The bill also would prohibit craft brewers from transferring their beer from one brewery to another for sales.
Why not pass a law to pay rent to the craft brewers for any brewer that sells over 1 million kegs a year? Why won't we protect the craft brewer business like we protect big, watered down beer?
They'd rather extract money from craft brewers, kill the growth and job prospects, if not their business, and transfer money to big beer.
The craft brewers are truly small business. They don't have the big beer money, and have not sought to buy off the politicians to protect their business.
In their testimony, the craft brewers said the 2,000-keg limit was too low and would thwart the industry’s development.
David Doble, a co-owner of the Tampa Bay Brewing Co., said 14,000 kegs was a “break even” point for a brewer, calling the 2,000-keg limit “absolutely nothing.”
He said the legislation was designed to make the smaller craft brewers compete on the same level as a beer giant like Anheuser-Busch, which produces hundreds of millions of kegs per year. And he said it could threaten his company’s plan for a $5 million expansion in Tampa.
“These people are going to crush us,” Doble said. “We’re going to lose a lot.”What do our state legislators know about craft brewing that they can decide that 2000 kegs is some magic number?
Joey Redner gets it right:
Call it a sobering civics lesson in the power of campaign cash.
"It's classic crony capitalism," said Joey Redner, the founder of Tampa's Cigar City Brewing, after the Rules Committee vote.Tampa is gaining recognition among craft brew aficionados as a top 5 craft beer destination, including Cigar City, among several others, such as Tampa Bay Brewing Company, Tampa Cold Storage, Barley Mow Brewing Company in Largo, Saint Somewhere Brewing Company in Tarpon Springs, Peg's Cantina & Brew Pub in Gulfport, New World Brewery in Ybor City and Mr. Dunderbak's and Four Green Fields in Tampa.

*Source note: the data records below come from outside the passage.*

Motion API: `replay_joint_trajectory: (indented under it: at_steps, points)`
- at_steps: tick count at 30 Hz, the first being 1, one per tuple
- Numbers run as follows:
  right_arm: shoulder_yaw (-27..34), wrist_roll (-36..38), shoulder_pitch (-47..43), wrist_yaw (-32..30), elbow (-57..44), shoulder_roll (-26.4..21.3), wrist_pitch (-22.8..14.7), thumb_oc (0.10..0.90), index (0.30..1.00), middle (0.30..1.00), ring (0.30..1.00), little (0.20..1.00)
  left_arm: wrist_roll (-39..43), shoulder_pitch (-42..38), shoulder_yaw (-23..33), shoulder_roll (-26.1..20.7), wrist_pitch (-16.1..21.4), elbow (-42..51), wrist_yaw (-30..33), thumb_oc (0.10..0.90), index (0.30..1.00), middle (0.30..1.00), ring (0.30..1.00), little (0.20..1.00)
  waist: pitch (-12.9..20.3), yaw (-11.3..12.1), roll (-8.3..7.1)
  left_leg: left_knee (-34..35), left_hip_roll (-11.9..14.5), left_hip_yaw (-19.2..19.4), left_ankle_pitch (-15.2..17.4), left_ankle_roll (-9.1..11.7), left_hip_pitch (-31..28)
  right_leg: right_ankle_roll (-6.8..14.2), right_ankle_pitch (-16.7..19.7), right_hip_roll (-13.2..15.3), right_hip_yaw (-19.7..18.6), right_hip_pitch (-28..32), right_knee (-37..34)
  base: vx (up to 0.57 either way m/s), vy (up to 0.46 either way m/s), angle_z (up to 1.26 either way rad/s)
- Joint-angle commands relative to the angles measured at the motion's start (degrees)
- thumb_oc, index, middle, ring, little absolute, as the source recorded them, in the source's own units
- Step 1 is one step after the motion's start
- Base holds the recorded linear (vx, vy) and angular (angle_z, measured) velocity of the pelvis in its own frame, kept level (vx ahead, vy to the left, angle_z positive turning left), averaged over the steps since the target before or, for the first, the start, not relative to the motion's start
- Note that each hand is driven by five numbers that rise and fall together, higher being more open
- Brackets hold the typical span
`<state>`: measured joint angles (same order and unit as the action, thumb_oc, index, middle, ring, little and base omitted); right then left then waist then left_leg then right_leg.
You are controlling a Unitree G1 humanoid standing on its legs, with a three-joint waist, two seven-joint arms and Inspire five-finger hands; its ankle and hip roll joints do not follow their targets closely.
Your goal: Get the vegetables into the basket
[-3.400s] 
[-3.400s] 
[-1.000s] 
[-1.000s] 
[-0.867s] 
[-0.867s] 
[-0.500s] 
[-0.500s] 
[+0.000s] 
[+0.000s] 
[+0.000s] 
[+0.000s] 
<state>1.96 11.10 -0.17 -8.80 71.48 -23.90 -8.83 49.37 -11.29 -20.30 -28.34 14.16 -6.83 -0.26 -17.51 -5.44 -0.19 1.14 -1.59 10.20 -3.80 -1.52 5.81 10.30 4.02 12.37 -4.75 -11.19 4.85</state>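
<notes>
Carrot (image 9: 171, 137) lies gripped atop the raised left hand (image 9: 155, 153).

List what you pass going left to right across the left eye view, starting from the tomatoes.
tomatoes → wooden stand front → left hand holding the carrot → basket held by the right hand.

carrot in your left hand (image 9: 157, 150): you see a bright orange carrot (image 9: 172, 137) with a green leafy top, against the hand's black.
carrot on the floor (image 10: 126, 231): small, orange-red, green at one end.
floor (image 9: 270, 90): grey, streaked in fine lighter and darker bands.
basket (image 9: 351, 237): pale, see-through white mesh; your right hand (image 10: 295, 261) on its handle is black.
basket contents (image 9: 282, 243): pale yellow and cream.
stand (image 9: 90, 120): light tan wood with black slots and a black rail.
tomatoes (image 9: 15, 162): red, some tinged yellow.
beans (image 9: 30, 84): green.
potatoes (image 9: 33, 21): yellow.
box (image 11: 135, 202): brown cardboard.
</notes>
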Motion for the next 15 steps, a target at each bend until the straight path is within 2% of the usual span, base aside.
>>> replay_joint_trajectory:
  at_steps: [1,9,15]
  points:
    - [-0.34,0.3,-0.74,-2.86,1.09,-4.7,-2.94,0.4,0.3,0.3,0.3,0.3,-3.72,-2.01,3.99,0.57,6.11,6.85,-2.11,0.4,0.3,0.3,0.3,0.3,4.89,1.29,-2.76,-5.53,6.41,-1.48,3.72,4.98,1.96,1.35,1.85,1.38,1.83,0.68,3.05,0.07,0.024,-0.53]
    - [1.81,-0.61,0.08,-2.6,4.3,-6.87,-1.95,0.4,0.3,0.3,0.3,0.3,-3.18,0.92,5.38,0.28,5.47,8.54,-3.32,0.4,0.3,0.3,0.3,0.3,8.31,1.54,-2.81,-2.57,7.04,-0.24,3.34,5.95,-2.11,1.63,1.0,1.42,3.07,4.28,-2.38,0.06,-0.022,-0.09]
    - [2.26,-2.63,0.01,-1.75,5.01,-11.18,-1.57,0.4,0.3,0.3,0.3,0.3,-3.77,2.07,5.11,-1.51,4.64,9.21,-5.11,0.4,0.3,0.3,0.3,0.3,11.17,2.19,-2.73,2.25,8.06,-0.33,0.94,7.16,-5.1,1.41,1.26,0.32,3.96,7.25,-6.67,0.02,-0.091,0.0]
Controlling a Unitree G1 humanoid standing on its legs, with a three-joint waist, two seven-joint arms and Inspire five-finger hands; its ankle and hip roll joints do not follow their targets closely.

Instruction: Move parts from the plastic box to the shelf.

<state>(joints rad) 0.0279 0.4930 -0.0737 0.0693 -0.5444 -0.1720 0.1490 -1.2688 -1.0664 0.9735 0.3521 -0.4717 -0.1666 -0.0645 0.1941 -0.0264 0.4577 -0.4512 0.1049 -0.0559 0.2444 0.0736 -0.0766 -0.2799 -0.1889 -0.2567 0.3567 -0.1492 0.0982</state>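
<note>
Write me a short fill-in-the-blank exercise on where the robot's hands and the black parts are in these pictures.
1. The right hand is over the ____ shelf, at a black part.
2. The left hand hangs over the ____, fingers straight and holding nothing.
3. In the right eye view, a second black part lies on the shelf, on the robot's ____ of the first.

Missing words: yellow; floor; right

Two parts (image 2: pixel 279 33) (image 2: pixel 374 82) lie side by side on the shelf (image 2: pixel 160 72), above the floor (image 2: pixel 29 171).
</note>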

There are at least 31 local craft brewers in the Tampa Bay area. It is a nice local success story of small business growing and gaining publicity for the Tampa Bay.
The must be stopped!
At least one local politician gets it right.
After Monday's vote, more than a dozen craft brewer owners and employees from all over the state huddled with an ally in the Florida House: Majority Whip Dana Young, R-Tampa.
"I see the dramatic impact the craft brewing industry has on Florida and the Tampa Bay region," said Young. "I am willing to expose the absurdity of the Senate's punitive bill and fight any attempts to hurt the industry.'' Though Gaetz fast-tracked the bill in the Senate, it has no House companion, meaning that its future depends on end-of-session wrangling between legislative leaders.
"Why would the Senate want to do this?'' Young asked. "It goes against every free market, small business principle we have."Why? Here's a clue, from the Times:
Sen. President Don Gaetz, R-Niceville, brought attention to this pay-for-play dynamic when he told the Associated Press in March that he didn't object to microbreweries. However, he said, they are an issue to one of his friends, Anheuser-Busch distributor Lewis Bear. Distributors contributed at least $8,000 to Gaetz's 2012 campaign, with Bear kicking in at least $2,000.Money is his principle. Free markets? Who cares?
Capitalism is not pro-business. It is pro-free markets, and pro-consumer. That includes your beer.
The market for beer is changing thanks to craft brewers. They are creating a new class of local, freshly brewed beers, and the markets... you and I... are liking what we taste.
Big beer is yesterday's beer. But they are trying to fight the changes in the markets. They are fighting against you and me, and our choice.
They've found some willing conspirators in the state legislature. The old fashioned way. Money talks.
This is nothing but the definition of cronyism.